[Recorded data]
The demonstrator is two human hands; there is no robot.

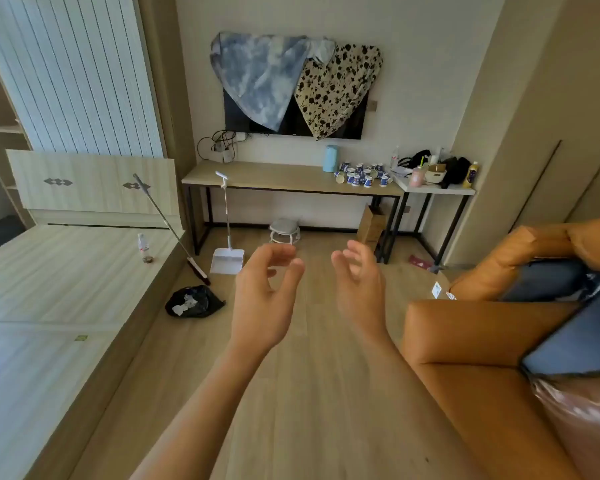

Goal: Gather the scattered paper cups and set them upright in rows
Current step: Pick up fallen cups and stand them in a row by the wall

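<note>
Paper cups (368, 182) on pale wooden table (257, 175)

Soft, even daylight fills the room, fairly bright, with only faint shadows under the table (257, 176). It seems to come from my left, but I can't be sure. A white sheen sits on the cushion (575, 420) at lower right. Fingertips on my left hand (264, 296) and right hand (359, 289) are blurred. The cups (362, 174) are small and soft. Straight lines bow toward the edges.
</note>
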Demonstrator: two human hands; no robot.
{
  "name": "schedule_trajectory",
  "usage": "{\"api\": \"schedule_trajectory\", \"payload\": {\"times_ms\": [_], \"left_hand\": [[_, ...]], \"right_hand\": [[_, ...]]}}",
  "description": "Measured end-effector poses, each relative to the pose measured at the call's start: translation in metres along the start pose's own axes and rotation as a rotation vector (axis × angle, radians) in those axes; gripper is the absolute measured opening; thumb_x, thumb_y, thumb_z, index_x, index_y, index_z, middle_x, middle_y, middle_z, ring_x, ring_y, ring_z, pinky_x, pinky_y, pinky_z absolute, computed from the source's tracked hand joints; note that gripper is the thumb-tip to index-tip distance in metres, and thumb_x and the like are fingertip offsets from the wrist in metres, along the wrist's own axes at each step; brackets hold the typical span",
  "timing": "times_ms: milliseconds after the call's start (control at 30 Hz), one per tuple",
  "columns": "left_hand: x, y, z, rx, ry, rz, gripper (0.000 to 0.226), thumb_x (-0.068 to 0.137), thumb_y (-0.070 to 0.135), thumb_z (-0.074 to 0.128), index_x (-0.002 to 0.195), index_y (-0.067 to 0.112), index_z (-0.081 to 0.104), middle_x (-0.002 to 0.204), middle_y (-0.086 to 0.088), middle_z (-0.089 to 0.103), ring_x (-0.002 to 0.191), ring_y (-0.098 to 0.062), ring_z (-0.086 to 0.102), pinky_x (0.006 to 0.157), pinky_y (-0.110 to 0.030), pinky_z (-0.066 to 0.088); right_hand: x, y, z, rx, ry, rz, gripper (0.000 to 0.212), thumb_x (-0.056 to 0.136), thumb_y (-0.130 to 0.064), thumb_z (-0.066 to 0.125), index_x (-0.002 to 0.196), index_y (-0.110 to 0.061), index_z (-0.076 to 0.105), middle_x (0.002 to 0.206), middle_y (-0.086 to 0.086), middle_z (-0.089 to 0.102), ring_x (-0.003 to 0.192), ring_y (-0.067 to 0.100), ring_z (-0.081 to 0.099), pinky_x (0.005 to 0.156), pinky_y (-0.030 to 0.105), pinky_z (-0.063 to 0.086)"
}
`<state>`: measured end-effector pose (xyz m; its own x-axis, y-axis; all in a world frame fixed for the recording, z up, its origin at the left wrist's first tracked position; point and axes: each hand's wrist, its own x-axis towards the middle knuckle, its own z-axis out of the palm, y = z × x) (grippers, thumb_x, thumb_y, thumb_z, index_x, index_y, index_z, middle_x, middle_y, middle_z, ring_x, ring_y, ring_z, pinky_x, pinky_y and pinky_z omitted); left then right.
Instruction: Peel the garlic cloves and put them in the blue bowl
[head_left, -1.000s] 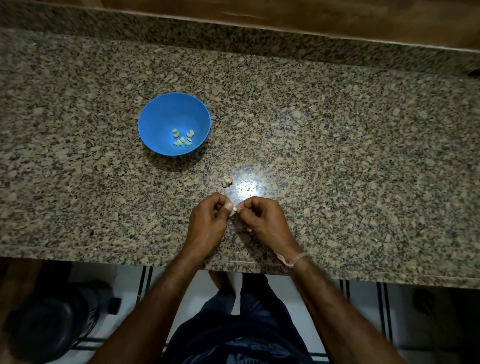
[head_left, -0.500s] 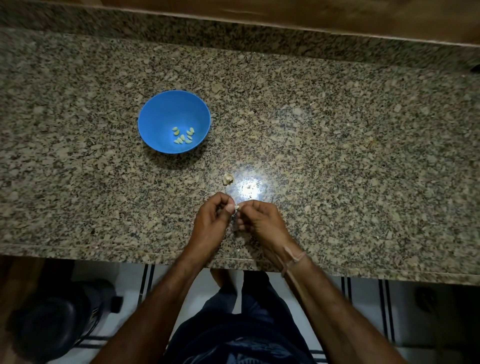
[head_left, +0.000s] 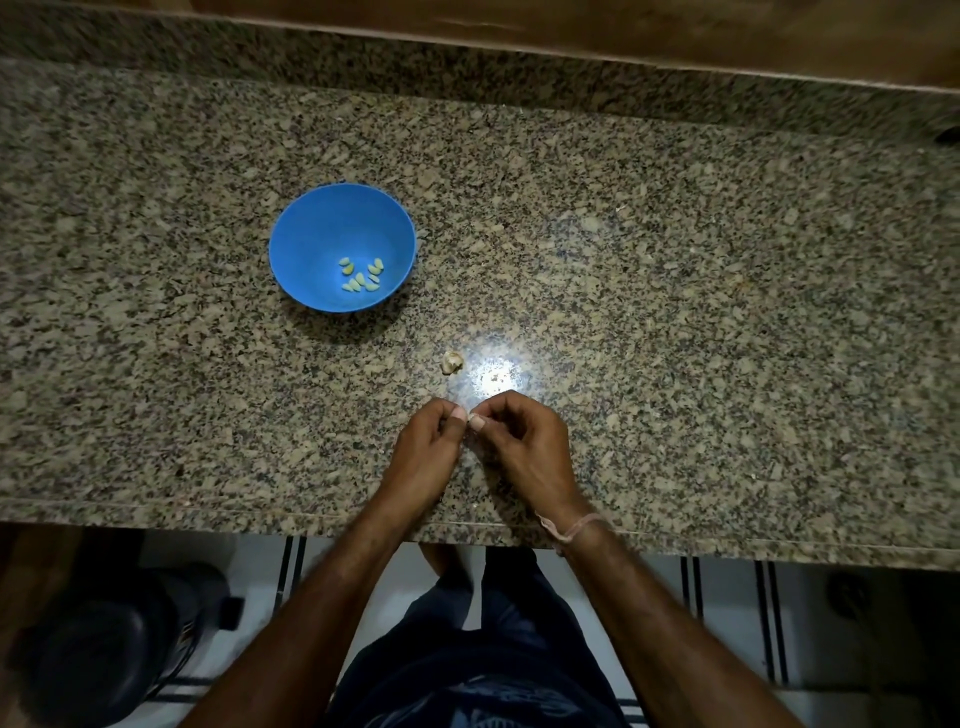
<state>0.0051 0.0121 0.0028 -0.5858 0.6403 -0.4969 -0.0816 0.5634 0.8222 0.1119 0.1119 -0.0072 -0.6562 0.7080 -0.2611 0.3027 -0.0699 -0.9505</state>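
Two forearms reach up from the bottom of my feed, with a thread band (head_left: 574, 530) on the right wrist. A dark round object (head_left: 104, 649) sits on the floor at lower left, too dim for me to name.

Just past the near edge of the granite counter (head_left: 675, 312) the left hand (head_left: 423, 441) and right hand (head_left: 524, 441) meet, knuckles up. Both sets of fingers (head_left: 458, 415) are curled tight and pinch a small pale garlic clove (head_left: 474, 417) between the thumb tips. Most of it is hidden, so I can't tell how much skin is on it.

A little farther out, beside the bright glare spot, a lone garlic piece (head_left: 451, 362) lies on the counter. Beyond that and to the left stands the blue bowl (head_left: 311, 234), upright, with a handful of peeled cloves (head_left: 361, 275) bunched low on its right side. At the far edge I see a wooden strip (head_left: 571, 21).
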Motion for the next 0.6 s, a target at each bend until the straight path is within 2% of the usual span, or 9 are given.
{"api": "schedule_trajectory", "payload": {"times_ms": [100,200,267,333,400,467,533,600], "left_hand": [[-0.003,0.002,0.001,0.079,0.022,0.063,0.025,0.112,0.031,0.041,0.092,0.019,0.051,0.081,0.002,0.052,0.071,-0.011,0.046,0.062,-0.029,0.036],[-0.003,0.001,0.002,0.162,0.053,0.177,0.024,0.113,0.029,0.037,0.094,0.017,0.046,0.084,-0.003,0.051,0.072,-0.013,0.043,0.060,-0.031,0.033],[-0.003,0.000,0.002,0.207,0.081,0.263,0.023,0.113,0.028,0.035,0.095,0.017,0.044,0.087,-0.001,0.049,0.075,-0.015,0.045,0.062,-0.032,0.035],[-0.001,-0.003,0.000,0.260,0.102,0.313,0.024,0.112,0.029,0.033,0.096,0.017,0.045,0.090,0.000,0.049,0.080,-0.018,0.048,0.066,-0.035,0.040],[0.002,-0.003,-0.002,0.239,0.072,0.255,0.026,0.112,0.029,0.033,0.095,0.015,0.047,0.091,-0.003,0.053,0.082,-0.020,0.051,0.068,-0.037,0.042],[0.003,0.000,-0.002,0.047,-0.001,0.071,0.027,0.112,0.028,0.036,0.093,0.014,0.050,0.084,-0.006,0.054,0.074,-0.018,0.050,0.063,-0.035,0.039],[0.006,0.005,-0.003,-0.238,-0.082,-0.138,0.026,0.111,0.024,0.038,0.089,0.016,0.049,0.074,-0.002,0.048,0.061,-0.013,0.043,0.055,-0.030,0.032],[0.009,0.008,-0.005,-0.434,-0.145,-0.280,0.022,0.110,0.019,0.040,0.091,0.017,0.050,0.070,0.003,0.046,0.057,-0.009,0.041,0.052,-0.027,0.029]], "right_hand": [[0.003,0.001,0.000,-0.061,-0.011,-0.029,0.003,0.095,-0.014,0.075,0.092,-0.012,0.076,0.087,-0.002,0.076,0.085,0.017,0.073,0.078,0.032,0.060],[0.005,-0.001,0.000,-0.069,-0.032,0.007,0.007,0.096,-0.017,0.074,0.090,-0.013,0.075,0.085,0.000,0.075,0.083,0.022,0.072,0.077,0.037,0.061],[0.007,-0.006,0.001,0.069,-0.062,0.138,0.011,0.097,-0.014,0.072,0.090,-0.006,0.073,0.084,0.008,0.074,0.078,0.027,0.070,0.073,0.036,0.060],[0.006,-0.014,0.001,0.348,-0.114,0.353,0.012,0.098,-0.009,0.069,0.089,-0.002,0.071,0.079,0.011,0.068,0.071,0.023,0.063,0.066,0.031,0.056],[0.005,-0.015,0.001,0.425,-0.131,0.415,0.012,0.099,-0.008,0.068,0.088,-0.003,0.070,0.075,0.012,0.066,0.070,0.021,0.061,0.066,0.029,0.054],[0.005,-0.010,0.001,0.240,-0.097,0.243,0.013,0.099,-0.012,0.070,0.090,-0.003,0.071,0.081,0.018,0.070,0.073,0.028,0.066,0.071,0.036,0.059],[0.004,-0.008,0.001,0.023,-0.049,0.012,0.008,0.098,-0.014,0.072,0.093,-0.007,0.073,0.085,0.010,0.074,0.081,0.027,0.072,0.076,0.039,0.061],[0.004,-0.007,0.003,-0.105,-0.020,-0.134,0.005,0.097,-0.014,0.073,0.093,-0.012,0.074,0.086,0.000,0.073,0.083,0.020,0.071,0.076,0.036,0.061]]}}
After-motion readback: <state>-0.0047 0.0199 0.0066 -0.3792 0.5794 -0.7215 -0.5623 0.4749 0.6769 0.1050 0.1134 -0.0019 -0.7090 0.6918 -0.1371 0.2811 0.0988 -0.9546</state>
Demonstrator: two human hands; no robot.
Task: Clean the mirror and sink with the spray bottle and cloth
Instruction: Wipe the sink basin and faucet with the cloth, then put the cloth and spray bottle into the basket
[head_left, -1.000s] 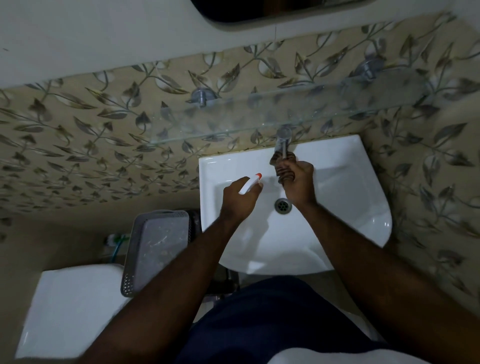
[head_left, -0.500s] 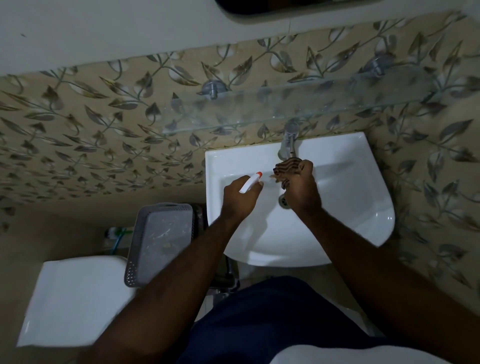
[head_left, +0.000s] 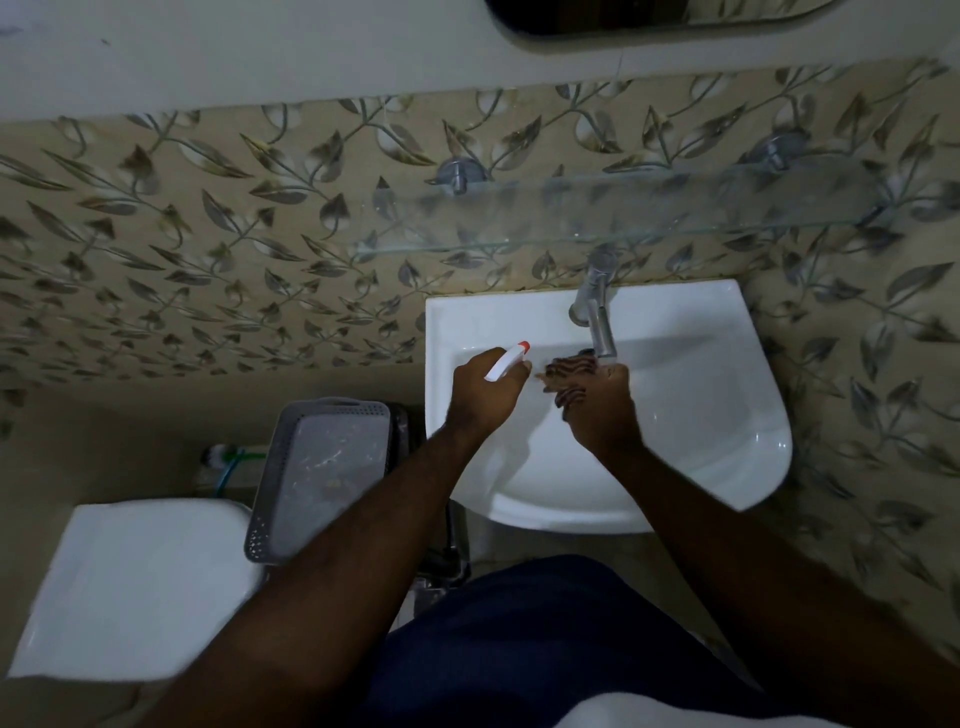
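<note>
I see both arms reaching forward over the white sink (head_left: 727, 447), which hangs on a wall tiled in a leaf pattern. My left hand (head_left: 483, 395) is wrapped around the spray bottle (head_left: 506, 361); only the white head with its small red-orange nozzle tip shows above the knuckles, tilted and pointing up and to the right toward the tap. The bottle's body is hidden inside the grip, so I cannot tell its shape or fill. The left fingers are curled tight around it.

My right hand (head_left: 602, 410) holds the cloth (head_left: 569, 371), a crumpled brownish piece with darker stripes, bunched into a wad. It sticks out from the front of the fist and sits just below the spout of the chrome tap (head_left: 597, 317), over the back part of the basin. The right fingers are closed into a fist on the wad. Whether the cloth touches the spout or the basin wall I cannot tell in this dim light.

The two hands are close together, the nozzle tip just beside the cloth.

Above the sink a glass shelf (head_left: 623, 223) runs along the wall on metal brackets, and the lower edge of the mirror (head_left: 649, 21) shows at the top. To the left of the sink stands a grey perforated basket (head_left: 322, 467), with a white toilet tank lid (head_left: 135, 587) below it.
</note>
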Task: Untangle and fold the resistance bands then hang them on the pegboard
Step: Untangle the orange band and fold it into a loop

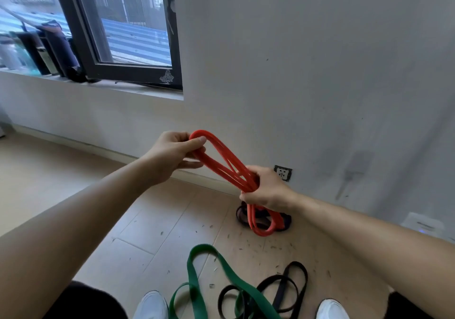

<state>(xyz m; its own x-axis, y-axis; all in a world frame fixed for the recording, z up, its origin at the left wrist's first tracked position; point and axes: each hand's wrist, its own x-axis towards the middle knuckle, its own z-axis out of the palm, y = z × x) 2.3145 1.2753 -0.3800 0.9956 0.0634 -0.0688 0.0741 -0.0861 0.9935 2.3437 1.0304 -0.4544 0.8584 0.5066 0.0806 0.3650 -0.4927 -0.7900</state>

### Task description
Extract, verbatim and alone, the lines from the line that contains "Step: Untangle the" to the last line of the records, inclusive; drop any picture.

### Reply to the task
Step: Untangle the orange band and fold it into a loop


<state>(xyz m; its own x-axis, y-axis; all in a world frame fixed for the recording, z up, its origin at the left wrist's first tracked position; point and axes: each hand's wrist, its own x-axis towards the middle knuckle, its own z-axis out of the palm, y = z × x) 2.3145 1.2753 -0.3800 0.9956 0.0634 -0.0688 0.0741 -0.0861 0.9935 2.3437 1.0304 -0.4544 0.8584 0.5066 0.0806 0.3650 -0.4927 -0.7900</state>

Work on this exercise is now finished.